> **EXERCISE AIM**: The stretch wanted below opens at the line containing "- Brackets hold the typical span" and closes at the line containing "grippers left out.". Please return it exactly, with no other lines.

> **INFORMATION PROVIDED**:
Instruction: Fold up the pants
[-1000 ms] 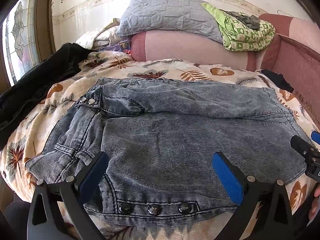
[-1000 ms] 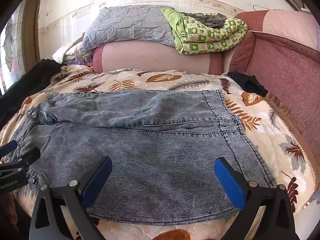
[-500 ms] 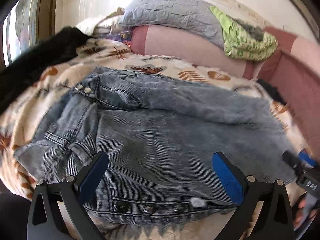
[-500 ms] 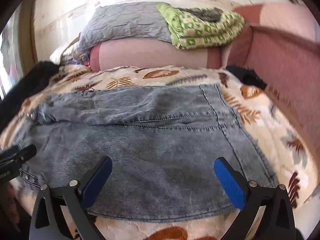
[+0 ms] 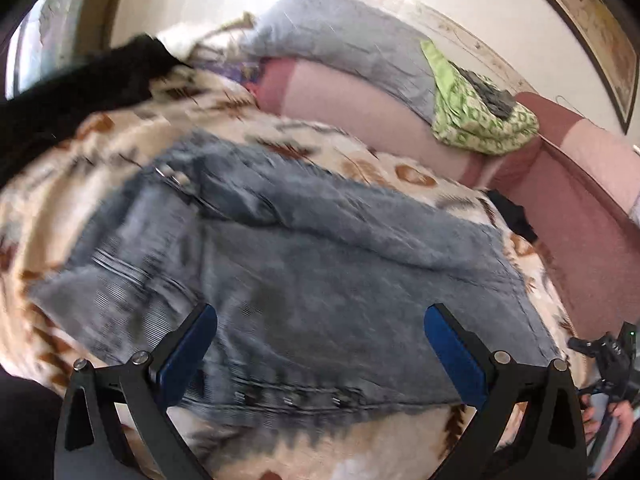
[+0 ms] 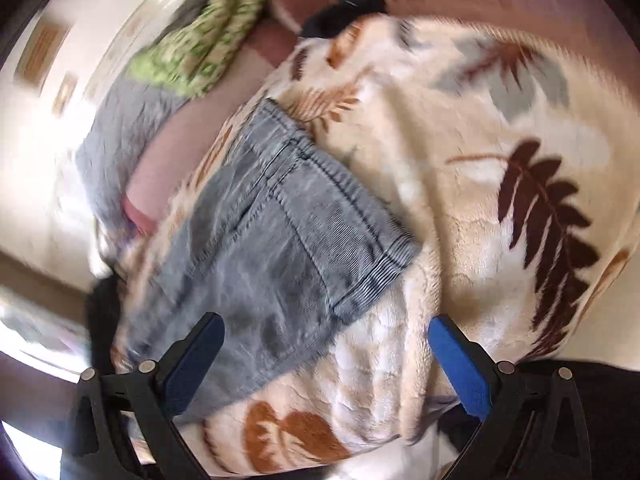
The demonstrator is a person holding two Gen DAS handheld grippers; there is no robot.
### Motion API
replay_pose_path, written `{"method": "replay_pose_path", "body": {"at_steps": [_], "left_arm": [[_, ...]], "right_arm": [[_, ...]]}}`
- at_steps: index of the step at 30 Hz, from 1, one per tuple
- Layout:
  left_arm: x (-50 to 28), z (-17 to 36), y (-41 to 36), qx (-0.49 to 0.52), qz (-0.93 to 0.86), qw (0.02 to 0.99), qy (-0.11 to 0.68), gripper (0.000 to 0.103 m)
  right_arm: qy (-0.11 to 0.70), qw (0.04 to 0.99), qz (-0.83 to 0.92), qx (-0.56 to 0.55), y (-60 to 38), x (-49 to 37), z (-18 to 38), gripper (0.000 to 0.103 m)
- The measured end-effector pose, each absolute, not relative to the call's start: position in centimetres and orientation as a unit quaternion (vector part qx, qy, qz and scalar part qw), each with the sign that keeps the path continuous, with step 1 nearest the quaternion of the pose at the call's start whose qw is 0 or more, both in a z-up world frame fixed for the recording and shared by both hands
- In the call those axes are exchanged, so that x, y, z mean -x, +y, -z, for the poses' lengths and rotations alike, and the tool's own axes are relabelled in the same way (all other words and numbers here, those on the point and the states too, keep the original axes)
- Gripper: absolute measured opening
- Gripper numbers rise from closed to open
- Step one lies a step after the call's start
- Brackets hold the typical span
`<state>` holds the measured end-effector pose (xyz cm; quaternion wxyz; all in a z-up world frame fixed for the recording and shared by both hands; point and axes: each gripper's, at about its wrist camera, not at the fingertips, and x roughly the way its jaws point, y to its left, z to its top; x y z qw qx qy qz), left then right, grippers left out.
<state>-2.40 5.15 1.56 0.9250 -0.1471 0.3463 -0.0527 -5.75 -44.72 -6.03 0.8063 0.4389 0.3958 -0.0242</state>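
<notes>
- Left wrist view: the left tool (image 5: 320, 338) hovers with its blue-padded fingers (image 5: 188, 354) spread wide and nothing between them.
- The pants (image 5: 304, 280), grey-blue denim, lie flat on the leaf-print blanket (image 5: 80, 184) covering the bed; the tool sits over their near edge, where a row of dark buttons (image 5: 288, 399) runs along the hem, blurred.
- Behind the pants, a pink bolster (image 5: 352, 108) crosses the bed's far side, with a grey quilted pillow (image 5: 344, 40) on top of it.
- A green patterned cloth (image 5: 480, 120) lies folded on the bolster to the right of the pillow.
- A black garment (image 5: 80, 92) lies on the blanket to the left of the pants and beyond them.
- The right tool (image 5: 612, 354) shows at the frame's right edge, just past the pants' right corner; from here I cannot tell how its fingers stand.
- Right wrist view: strongly tilted and blurred. The right tool (image 6: 324, 344) has its fingers (image 6: 460, 368) spread apart, holding nothing.
- The pants (image 6: 276, 248) lie on the blanket (image 6: 500, 120), with their stitched hem corner just ahead of the gap between the fingers; the left finger is over denim, the right over bare blanket.
- Beyond the pants, the green cloth (image 6: 200, 40) and grey pillow (image 6: 120, 136) appear smeared by motion.
</notes>
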Motion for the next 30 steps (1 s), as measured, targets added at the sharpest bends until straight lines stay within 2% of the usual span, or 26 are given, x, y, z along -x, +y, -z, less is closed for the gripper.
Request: {"method": "replay_pose_path", "body": {"at_steps": [4,9,11,13,17,22,27,30], "left_arm": [[2.5,-1.7,8.2,0.166,0.01,0.923,0.347,0.103],[3.0,-0.7,12.6,0.203,-0.046,0.913,0.351,0.103],[3.4,-0.7,13.7,0.212,-0.059,0.912,0.346,0.103],[3.5,-0.8,14.3,0.212,-0.071,0.912,0.342,0.103],[3.7,-0.5,15.1,0.206,-0.082,0.913,0.342,0.103],[3.4,0.3,15.4,0.214,-0.084,0.906,0.355,0.103],[3.7,0.5,17.4,0.245,-0.114,0.894,0.359,0.103],[3.8,1.3,19.5,0.284,-0.137,0.872,0.375,0.103]], "right_arm": [[0.397,0.774,0.027,-0.492,-46.3,4.5,7.2,0.103],[0.382,0.779,0.025,-0.496,-46.4,4.2,6.0,0.101],[0.38,0.777,0.023,-0.502,-46.1,4.4,5.8,0.099],[0.374,0.774,0.017,-0.51,-46.0,5.2,5.7,0.09],[0.336,0.788,0.025,-0.516,-46.0,7.0,4.0,0.089],[0.378,0.776,0.023,-0.505,-45.3,4.0,6.1,0.088],[0.373,0.769,0.056,-0.516,-46.3,3.7,7.3,0.067],[0.38,0.772,0.059,-0.506,-46.5,3.5,7.2,0.061]]}}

> **YOUR RESPONSE**:
- Brackets hold the typical span
`<state>` holds the measured end-effector pose (xyz cm; quaternion wxyz; all in a z-up world frame fixed for the recording and shared by both hands; point and axes: each gripper's, at about its wrist camera, not at the fingertips, and x roughly the way its jaws point, y to its left, z to its top; x y z qw qx qy qz), left then right, grippers left out.

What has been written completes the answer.